TDU 2017 Tech: Paddy Bevin’s Cannondale-Drapac SuperSix EVO disc brake training bike

Cannondale-Drapac is an American pro team, that made it to the bigtime of the World Tour in 2009. They’re headquartered in Boulder, CO but maintain a base of operations in Girona, Spain, a popular spot for many riders in the World Tour. Cannondale continues as title sponsor for 2017 with Drapac Capital Partners, an Australian-American management firm, on board as presenting sponsor.

Earlier in 2017, I spotted Paddy Bevin’s SuperSix EVO disc brake training bike in one of Adelaide’s local bike shops before the Tour Down Under began. Paddy was joined by the team and their mechanics a few days later, which gave the opportunity to photograph his complete training bike inside the Tour Down Under village. Click on through to see more of his Cannondale SuperSix EVO disc brake trainer…

Patrick “Paddy” Bevin is described by team general manager Jonathan Vaughters, as “a rider who seems to have it all”. Announced in August 2015 that Paddy signed a two-year contract with the team, he came onboard with nicely loaded palmarès, including high placings in the Herald Sun Tour (happening right now in Australia), Tour de Taiwan, and Tour de Korea.

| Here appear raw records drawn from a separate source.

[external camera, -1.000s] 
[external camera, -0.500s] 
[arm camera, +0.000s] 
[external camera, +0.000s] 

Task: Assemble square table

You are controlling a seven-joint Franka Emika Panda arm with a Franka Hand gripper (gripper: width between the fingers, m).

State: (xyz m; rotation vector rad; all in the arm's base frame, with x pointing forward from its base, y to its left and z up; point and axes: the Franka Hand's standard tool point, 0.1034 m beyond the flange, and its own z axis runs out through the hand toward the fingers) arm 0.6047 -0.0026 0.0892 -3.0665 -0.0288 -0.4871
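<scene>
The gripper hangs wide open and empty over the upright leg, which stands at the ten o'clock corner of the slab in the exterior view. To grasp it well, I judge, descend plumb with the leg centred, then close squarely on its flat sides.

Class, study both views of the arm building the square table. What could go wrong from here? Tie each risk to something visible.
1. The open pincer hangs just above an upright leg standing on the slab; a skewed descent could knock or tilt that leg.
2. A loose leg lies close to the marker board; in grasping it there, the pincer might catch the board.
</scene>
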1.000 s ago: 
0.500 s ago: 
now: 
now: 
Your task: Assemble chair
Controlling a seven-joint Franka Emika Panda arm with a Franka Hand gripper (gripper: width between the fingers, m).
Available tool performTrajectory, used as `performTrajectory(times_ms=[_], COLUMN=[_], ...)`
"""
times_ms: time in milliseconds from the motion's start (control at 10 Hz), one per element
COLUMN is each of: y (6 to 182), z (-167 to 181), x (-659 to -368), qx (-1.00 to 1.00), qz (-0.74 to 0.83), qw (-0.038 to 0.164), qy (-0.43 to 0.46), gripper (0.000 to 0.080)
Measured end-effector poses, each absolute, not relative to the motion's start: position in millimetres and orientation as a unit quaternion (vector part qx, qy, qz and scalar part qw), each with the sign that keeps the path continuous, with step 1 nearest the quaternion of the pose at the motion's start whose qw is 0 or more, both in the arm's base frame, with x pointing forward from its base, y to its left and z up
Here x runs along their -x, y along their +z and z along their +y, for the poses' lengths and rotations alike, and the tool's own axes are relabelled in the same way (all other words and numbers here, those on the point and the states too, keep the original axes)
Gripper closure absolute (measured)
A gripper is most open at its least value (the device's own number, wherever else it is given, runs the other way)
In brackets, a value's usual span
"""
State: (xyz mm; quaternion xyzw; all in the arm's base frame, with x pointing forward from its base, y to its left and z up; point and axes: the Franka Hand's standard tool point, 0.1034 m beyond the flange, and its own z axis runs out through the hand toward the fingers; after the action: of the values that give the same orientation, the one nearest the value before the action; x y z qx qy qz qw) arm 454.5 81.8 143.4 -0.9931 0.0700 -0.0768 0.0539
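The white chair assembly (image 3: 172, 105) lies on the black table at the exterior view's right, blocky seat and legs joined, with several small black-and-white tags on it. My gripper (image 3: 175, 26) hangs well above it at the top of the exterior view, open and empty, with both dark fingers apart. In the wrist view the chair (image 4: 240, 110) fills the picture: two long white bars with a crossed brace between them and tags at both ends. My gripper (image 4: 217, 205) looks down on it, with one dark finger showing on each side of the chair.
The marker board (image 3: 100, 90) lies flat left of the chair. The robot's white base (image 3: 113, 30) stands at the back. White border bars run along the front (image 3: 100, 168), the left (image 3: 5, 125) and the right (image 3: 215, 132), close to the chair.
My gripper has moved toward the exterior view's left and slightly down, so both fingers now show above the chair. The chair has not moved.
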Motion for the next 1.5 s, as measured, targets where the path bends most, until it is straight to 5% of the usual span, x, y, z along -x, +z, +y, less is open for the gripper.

For the 2017 season, the entire Cannondale-Drapac team is riding disc brakes, at least on their training bikes. Originally, the team was slated to use disc brakes at the 2017 Tour Down Under, but those plans were shelved. Rather, the team will debut disc brakes in competition at the 2017 Ruta Del Sol which begins on February 15.

For their training rides, Shimano’s ST-R785 Di2 hydraulic levers handle the chores related to braking and shifting.

FSA are the cockpit supplier to the team for 2017. Note the extreme length and slam of that carbon FSA OS-99 stem.

Oversized 31.8mm FSA Energy aluminum handlebars.

Hydraulic brake and electronic Di2 cables follow the same path to the interior of the frame, with the help of a little heat-shrink tubing.

The front brake housing is routed neatly inside the tapered fork, with the entry point angled to ensure no kinks or bends, but does leave a bit of extra opening where water and dirt can get inside the fork’s routing channel.

At the business end of things, Shimano’s RS785 hydraulic calipers are flat-mounted to the EVO’s all-carbon fork, with its 12mm thru-axle. Shimano centerlock 140mm rotors are standard equipment across the board at Cannondale-Drapac.

A Maxle Ultimate by SRAM’s Rockshox keeps the Mavic Aksium front wheel locked securely in place.

The Shimano RS785 caliper flat mount for the rear as well, but this Cannondale frame eschews a thru-axle in favor of a standard quick release. Will this change in the future with talk of a standard being set for World Tour racing? i.e. 160mm rotors front and rear, 100 x 12mm thru-axle front and 142 x 12mm for the rear.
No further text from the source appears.